With all this compelling evidence in more than 15 government studies alone, it’s hard to understand why there are still 36 that do not allow the use of Medical Marijuana. The chief (and practicably sole) argument of the opposition is the dangers related to the smoking of Marijuana. Smoking anything damages your lungs, though the level of carcinogens in a suggested dose of Marijuana is about the equivalent of a day out in the city. Ethan Russo, MD, in a letter to ProCon.org wrote:
“Smoking is a rapid and easily titrated form of cannabis delivery, but recent techniques such as vaporization, sublingual and nebulized cannabis-based medicine extracts offer other choices to the clinical cannabis patient without the risks
of smoking.”

Yet In spite of the established medical value of marijuana, doctors are presently permitted to prescribe cocaine and morphine – but not marijuana.

The American Government is no stranger to the medical Marijuana debate. In 1978 a court ruled that the Federal Government had to allow some patients to posses medical marijuana based on a “Medical Necessity”. To this day the Federal Government still provides 7 surviving members of the Investigational New Drug compassionate access program with access to marijuana for medical purposes.
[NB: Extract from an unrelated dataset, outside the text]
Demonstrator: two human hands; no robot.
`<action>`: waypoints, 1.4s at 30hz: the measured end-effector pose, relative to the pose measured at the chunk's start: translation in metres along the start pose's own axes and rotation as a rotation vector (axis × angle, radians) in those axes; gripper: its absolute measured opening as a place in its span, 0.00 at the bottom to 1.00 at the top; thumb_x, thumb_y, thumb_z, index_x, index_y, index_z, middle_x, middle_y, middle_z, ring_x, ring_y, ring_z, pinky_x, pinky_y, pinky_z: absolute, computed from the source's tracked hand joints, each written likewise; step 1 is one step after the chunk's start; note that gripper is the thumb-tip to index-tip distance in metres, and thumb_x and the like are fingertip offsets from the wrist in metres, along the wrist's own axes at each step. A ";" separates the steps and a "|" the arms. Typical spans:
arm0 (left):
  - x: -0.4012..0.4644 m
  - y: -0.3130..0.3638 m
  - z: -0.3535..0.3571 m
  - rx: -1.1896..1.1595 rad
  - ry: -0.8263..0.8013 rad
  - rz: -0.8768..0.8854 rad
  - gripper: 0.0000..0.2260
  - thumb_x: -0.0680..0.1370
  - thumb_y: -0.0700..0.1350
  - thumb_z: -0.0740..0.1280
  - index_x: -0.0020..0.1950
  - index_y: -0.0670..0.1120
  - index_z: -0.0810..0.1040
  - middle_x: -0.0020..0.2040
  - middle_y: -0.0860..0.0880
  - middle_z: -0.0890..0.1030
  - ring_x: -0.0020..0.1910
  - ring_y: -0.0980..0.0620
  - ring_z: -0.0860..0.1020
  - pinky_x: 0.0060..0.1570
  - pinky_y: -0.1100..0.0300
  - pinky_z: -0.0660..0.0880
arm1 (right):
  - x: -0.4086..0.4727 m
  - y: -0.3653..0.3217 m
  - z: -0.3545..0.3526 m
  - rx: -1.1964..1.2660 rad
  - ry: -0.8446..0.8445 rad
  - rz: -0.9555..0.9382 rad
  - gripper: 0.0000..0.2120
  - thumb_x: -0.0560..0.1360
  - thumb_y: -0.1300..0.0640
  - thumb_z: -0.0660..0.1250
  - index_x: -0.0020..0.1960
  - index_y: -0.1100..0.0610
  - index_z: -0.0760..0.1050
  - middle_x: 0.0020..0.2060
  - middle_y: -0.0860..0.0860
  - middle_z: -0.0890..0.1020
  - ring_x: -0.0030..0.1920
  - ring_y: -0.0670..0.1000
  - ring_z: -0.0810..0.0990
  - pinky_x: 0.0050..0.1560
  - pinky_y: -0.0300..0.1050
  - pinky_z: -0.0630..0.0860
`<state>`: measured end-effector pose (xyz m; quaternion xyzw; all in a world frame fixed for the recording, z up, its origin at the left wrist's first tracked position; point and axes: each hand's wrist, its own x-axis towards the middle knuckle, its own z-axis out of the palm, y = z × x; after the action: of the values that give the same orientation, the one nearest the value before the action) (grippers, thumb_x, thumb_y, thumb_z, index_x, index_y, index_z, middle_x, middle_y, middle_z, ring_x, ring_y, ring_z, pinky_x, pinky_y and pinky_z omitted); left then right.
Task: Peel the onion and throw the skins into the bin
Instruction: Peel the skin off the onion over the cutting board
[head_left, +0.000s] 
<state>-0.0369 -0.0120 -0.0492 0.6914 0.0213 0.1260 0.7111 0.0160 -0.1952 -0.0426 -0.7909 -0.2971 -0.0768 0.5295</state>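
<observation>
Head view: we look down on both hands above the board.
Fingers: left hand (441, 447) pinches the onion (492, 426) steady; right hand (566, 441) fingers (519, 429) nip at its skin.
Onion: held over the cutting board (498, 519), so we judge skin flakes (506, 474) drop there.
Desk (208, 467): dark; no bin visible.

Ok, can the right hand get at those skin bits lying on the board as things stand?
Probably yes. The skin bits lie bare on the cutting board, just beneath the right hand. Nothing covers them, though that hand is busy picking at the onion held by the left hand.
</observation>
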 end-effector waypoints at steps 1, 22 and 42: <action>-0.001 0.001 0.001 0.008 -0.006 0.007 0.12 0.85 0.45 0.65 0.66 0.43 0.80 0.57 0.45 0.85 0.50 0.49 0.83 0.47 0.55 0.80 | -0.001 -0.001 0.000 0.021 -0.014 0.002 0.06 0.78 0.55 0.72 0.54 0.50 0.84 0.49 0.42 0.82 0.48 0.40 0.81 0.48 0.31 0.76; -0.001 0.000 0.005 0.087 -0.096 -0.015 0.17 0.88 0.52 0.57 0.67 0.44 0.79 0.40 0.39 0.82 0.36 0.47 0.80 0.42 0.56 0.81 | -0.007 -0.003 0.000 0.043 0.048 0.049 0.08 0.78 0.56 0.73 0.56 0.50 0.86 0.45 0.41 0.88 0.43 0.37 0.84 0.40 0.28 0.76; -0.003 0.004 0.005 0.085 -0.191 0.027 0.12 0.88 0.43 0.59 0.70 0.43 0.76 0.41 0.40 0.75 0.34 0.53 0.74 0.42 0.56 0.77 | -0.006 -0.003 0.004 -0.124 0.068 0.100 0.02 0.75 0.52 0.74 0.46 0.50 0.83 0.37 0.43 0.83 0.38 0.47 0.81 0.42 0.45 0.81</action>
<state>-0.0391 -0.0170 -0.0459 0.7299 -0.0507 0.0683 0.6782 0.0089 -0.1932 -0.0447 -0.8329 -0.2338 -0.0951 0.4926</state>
The continued site 1 status of Cannabis Sativa is a downright human injustice committed by the American Government against its people. The sick, disabled and dying are being forced into a moral dilemma. Weighing quality of life and effective medical treatment against their personal freedom. Marijuana is a safe and effective drug that can deliver low-risk benefits to even the most terminal of patients. Even with the support of the scientific community, Doctors and a slew of Health care associations the Federal Government still balks. The FDA still refuses to classify Marijuana has having medical benefits. There are many political roadblocks and social barriers standing against the Legalization of Medical Marijuana. However, the truth can not be denied forever, and one day at a time those that support Marijuana as a Medical option make headway in the fight for relief.